The first tornado emergency ever issued in the Northeastern United States was issued by the National Weather Service in Mount Holly, New Jersey on September 1, 2021 at 7:04pm for Bristol, Croydon and Burlington when a confirmed large and destructive tornado was observed over Beverly heading towards the highly populated areas of Levittown, Trenton, and Hamilton Square. The alert for areas in Pennsylvania and New Jersey occurred as the remnants of Hurricane Ida passed through the region. The tornado was rated EF1.
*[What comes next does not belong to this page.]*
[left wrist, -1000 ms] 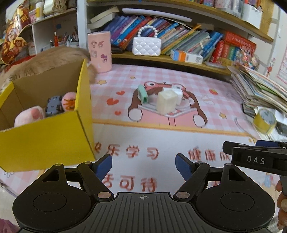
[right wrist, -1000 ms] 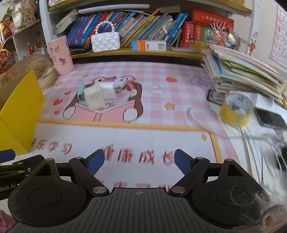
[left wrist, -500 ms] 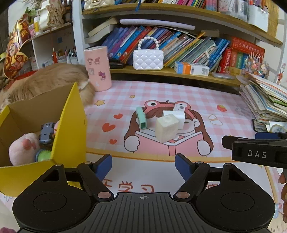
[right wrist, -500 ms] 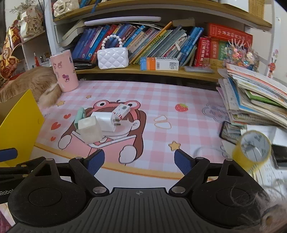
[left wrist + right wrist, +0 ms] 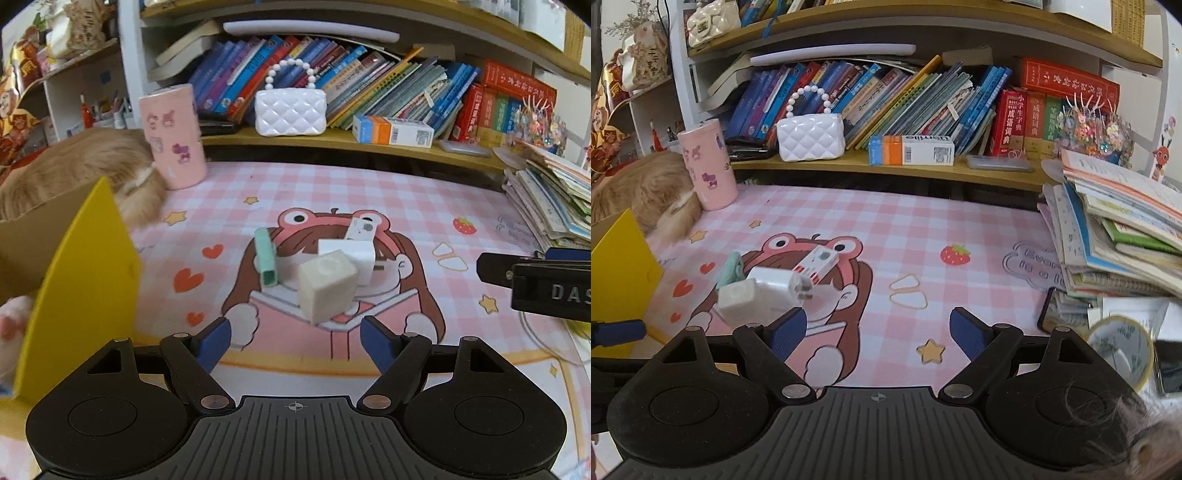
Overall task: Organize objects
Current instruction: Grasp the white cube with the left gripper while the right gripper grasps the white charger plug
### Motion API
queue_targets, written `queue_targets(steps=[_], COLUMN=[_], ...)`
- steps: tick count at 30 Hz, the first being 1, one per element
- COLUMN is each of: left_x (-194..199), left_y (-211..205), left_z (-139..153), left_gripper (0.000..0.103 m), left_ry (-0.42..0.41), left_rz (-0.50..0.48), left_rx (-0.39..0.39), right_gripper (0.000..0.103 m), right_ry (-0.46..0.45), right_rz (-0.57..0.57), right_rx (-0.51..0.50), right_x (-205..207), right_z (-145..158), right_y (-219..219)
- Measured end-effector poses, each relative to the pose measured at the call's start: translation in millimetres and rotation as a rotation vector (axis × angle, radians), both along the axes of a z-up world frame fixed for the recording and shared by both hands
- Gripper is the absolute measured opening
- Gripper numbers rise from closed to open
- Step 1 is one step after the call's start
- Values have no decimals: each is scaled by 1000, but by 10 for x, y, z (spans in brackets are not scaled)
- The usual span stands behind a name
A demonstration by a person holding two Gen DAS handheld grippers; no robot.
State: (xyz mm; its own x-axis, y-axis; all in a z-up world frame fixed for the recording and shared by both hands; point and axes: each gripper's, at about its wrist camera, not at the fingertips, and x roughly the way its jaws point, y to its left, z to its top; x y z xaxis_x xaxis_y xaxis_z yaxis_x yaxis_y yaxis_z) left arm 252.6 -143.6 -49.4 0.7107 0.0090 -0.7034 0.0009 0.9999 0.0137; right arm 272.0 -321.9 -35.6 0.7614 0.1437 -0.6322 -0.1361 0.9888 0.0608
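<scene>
A small pile lies on the pink cartoon mat (image 5: 369, 192): a cream cube (image 5: 327, 290), a white charger (image 5: 351, 253), a small white and red device (image 5: 361, 229) and a mint green bar (image 5: 266, 262). My left gripper (image 5: 295, 341) is open and empty, just in front of the cream cube. The pile also shows in the right wrist view, with the cube (image 5: 737, 299) and charger (image 5: 775, 282) at left. My right gripper (image 5: 877, 332) is open and empty, to the right of the pile. A yellow box (image 5: 81, 280) with a pink plush (image 5: 13, 321) stands at left.
An orange cat (image 5: 85, 166) lies behind the box beside a pink cup (image 5: 173, 136). A bookshelf with a white purse (image 5: 290, 110) runs along the back. A stack of books (image 5: 1126, 229), a yellow tape roll (image 5: 1119, 349) and a phone (image 5: 1047, 310) sit at right.
Both grippers have moved forward toward the pile, which now looks larger and closer. The yellow box has slid toward the left edge of the left view. Both stay open.
</scene>
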Motion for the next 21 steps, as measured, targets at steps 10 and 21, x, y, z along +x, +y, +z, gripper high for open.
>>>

On very rare occasions, tornado emergencies have been issued by local NWS offices that either do not verify a tornado touchdown in subsequent surveys or are based on false reports. One notable instance occurred on April 15, 2022, when the National Weather Service office in Little Rock, Arkansas issued tornado emergencies for several communities across six counties in north-central and northeastern parts of the state (including the towns of Viola, Cherokee Village, Walnut Ridge and Bono). Although strong rotation was detected in the storm as it crossed from south-central Missouri into north-central Arkansas, prompting tornado warnings for the supercell, surveys conducted that weekend by NWS Little Rock—which issued the initial emergency around 7:30 p.m. CDT, based on an emergency management report of a wedge tornado and damage to structures and trees near Hardy—indicated a tornado had not touched down and that damage produced by the storm was caused by straight-line winds and hail.

The area where the emergencies were issued were within coverage “dead zones” in the radii of NEXRAD radars based in Little Rock, Springfield, Missouri and Memphis, Tennessee; the supercell was within the highest beam tilt of each radar (ranging roughly 6,000–10,000 feet above ground level), impairing the ability of the radars to provide accurate wind velocity and correlation coefficient data, with large hail being produced by the storm contaminating the correlation coefficient data, producing lower values often indicative of lofted debris. The storm occurring at nightfall in a mostly rural area also complicated matters, with video taken by residents and posted on social media erroneously confusing a tube cloud that extended to near surface level for a tornado. Five days earlier, on April 11, NWS Little Rock issued a tornado emergency for Jacksonville and Cabot, based in part on reports of a large tornado on the ground in Jacksonville; although the storm—which was within  of the Little Rock NEXRAD site—did produce an EF1 tornado, the report of a large tornado that prompted the emergency, along with several additional damage reports associated with the storm filed with the NWS’s Little Rock and Tulsa, Oklahoma offices associated with that day’s convection, were later attributed to an Ohio woman who used a Spotter Network account with spoofed coordinates.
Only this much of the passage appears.